US12618925B2US 12618925 B2US12618925 B2US 12618925B2US-12618925-B2

Abstract

The invention relates to a method of MR imaging of an object ( 10 ) positioned in an examination volume of a MR device ( 1 ). It is an object of the invention to enable efficient spiral MR imaging without blurring artefacts, even in situations of strong B 0 inhomogeneity. The method of the invention comprises the following steps: —subjecting the object ( 10 ) to an imaging sequence comprising at least one RF excitation pulse and modulated magnetic field gradients, —acquiring MR signals along two or more planar spiral k-space trajectories ( 31, 32, 33 ), wherein the radial k-space speed, i.e. the rate of variation of the radial distance from the spiral origin is essentially constant along each planar spiral k-space trajectory, and wherein the two or more k-space trajectories ( 31, 32, 33 ) are offset in-plane from each other, and—reconstructing an MR image from the acquired MR signals.

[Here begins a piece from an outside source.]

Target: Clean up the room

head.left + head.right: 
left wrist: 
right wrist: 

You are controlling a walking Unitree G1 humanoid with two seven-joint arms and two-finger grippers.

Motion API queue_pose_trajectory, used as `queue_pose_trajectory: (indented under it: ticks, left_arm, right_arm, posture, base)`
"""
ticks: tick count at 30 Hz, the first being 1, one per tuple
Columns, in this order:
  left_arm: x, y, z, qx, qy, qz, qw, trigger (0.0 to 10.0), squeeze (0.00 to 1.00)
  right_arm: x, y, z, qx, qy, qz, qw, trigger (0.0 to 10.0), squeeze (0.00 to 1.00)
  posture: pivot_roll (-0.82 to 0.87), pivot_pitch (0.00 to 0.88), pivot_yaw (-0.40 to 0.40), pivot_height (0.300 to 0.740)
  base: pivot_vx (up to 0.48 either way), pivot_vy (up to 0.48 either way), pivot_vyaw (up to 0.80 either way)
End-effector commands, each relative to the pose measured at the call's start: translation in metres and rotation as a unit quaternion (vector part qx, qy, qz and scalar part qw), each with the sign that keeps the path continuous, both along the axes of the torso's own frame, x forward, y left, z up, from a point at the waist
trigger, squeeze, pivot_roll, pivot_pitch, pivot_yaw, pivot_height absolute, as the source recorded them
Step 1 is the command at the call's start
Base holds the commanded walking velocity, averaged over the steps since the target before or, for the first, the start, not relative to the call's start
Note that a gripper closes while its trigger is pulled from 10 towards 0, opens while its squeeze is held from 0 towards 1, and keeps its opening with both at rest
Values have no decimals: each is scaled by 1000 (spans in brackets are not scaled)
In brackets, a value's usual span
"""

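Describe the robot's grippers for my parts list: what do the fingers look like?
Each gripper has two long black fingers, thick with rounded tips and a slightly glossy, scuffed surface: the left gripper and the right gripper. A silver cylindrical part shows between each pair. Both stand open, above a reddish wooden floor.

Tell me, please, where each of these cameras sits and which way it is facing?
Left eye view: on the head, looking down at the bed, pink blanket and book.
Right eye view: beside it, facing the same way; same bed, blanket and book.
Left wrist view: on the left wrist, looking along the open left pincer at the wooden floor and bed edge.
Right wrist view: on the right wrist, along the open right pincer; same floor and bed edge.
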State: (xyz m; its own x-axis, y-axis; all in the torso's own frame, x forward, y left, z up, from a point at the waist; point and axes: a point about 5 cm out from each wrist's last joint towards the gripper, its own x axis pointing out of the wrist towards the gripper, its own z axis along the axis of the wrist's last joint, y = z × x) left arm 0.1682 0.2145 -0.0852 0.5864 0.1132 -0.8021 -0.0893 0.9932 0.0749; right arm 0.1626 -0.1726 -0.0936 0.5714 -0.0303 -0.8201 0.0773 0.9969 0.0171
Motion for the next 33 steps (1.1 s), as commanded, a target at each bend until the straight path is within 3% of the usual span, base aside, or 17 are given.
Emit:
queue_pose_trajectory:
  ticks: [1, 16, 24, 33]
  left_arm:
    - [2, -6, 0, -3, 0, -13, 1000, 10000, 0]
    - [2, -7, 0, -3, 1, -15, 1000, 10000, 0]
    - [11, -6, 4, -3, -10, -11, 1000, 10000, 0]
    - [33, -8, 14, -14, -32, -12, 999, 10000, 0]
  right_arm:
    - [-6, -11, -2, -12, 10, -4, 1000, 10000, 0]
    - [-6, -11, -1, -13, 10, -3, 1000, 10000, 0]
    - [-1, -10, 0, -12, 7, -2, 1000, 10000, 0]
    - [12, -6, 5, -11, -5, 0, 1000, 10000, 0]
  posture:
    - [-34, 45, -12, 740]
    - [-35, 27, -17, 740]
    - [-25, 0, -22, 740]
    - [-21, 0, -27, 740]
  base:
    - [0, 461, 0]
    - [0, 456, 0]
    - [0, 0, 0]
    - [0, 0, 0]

Moreover, the invention relates to a MR device ( 1 ) and to a computer program for a MR device ( 1 ).

Inventors

  • Miha Fuderer

Assignees

  • KONINKLIJKE PHILIPS N.V.

Dates

Publication Date
20260505
Application Date
20211102
Priority Date
20201110

Claims (10)

  1. 1 . A method of magnetic resonance (MR) imaging of an object positioned in an examination volume of an MR device, the method comprising: subjecting the object to an imaging sequence comprising at least one RF excitation pulse and modulated magnetic field gradients, acquiring MR signals by sampling k-space along multiple planar spiral k-space trajectories in k-space traversed with a constant radial k-space speed, wherein a current spiral trajectory is traversed outward from a predetermined current initial k-space position until a current final k-space position such that at the current final k-space position a radial k-space sampling density decreases below a predetermined current threshold value, and a next spiral trajectory is traversed outward from a next initial k-space position until a next final k-space position such that the radial k-space sampling density decreases below a predetermined next threshold value at the next final k-space position and wherein the multiple planar spiral k-space trajectories are offset in-plane from an origin of k-space so as to each start at a different origin for enhancing the sampling density in a periphery of the k-space.
  2. 2 . A method of magnetic resonance (MR) imaging of an object positioned in an examination volume of an MR device, the method comprising: subjecting the object to an imaging sequence comprising at least one RF excitation pulse and modulated magnetic field gradients, acquiring MR signals by sampling k-space along multiple planar spiral k-space trajectories in k-space traversed with a constant radial k-space speed, wherein a current spiral trajectory is traversed inward from a predetermined start k-space position such that a radial k-space sampling density is at least a current threshold value until a current end k-space position at which the radial k-space sampling density increases to a current ceiling value, and a next spiral trajectory is traversed inward from a next start k-space position after the current end k-space position such that the radial k-space sampling density is at least a next threshold value until a next end k-space position at which the radial k-space sampling density reaches a next ceiling value and wherein the multiple planar spiral k-space trajectories are offset in-plane from an origin of k-space so as to each start at a different origin for enhancing the sampling density in a periphery of the k-space.
  3. 3 . The method of claim 1 , wherein the MR signals are acquired along the multiple planar spiral k-space trajectories after a single RF excitation pulse.
  4. 4 . The method of claim 1 , wherein origins of the multiple planar spiral k-space trajectories are offset in-plane from each other.
  5. 5 . The method of claim 1 , wherein the multiple planar spiral k-space trajectories are rotated relative to each other around their spiral axes.
  6. 6 . The method of claim 1 , wherein a distance between windings of the multiple planar spiral k-space trajectories increases with increasing distance from an origin of the spiral.
  7. 7 . The method of claim 1 , wherein a B 0 map is derived by comparing the MR signals acquired along different of the multiple planar spiral k-space trajectories.
  8. 8 . The method of claim 7 , wherein an MR image is reconstructed with correction of B 0 inhomogeneity based on the derived B 0 map.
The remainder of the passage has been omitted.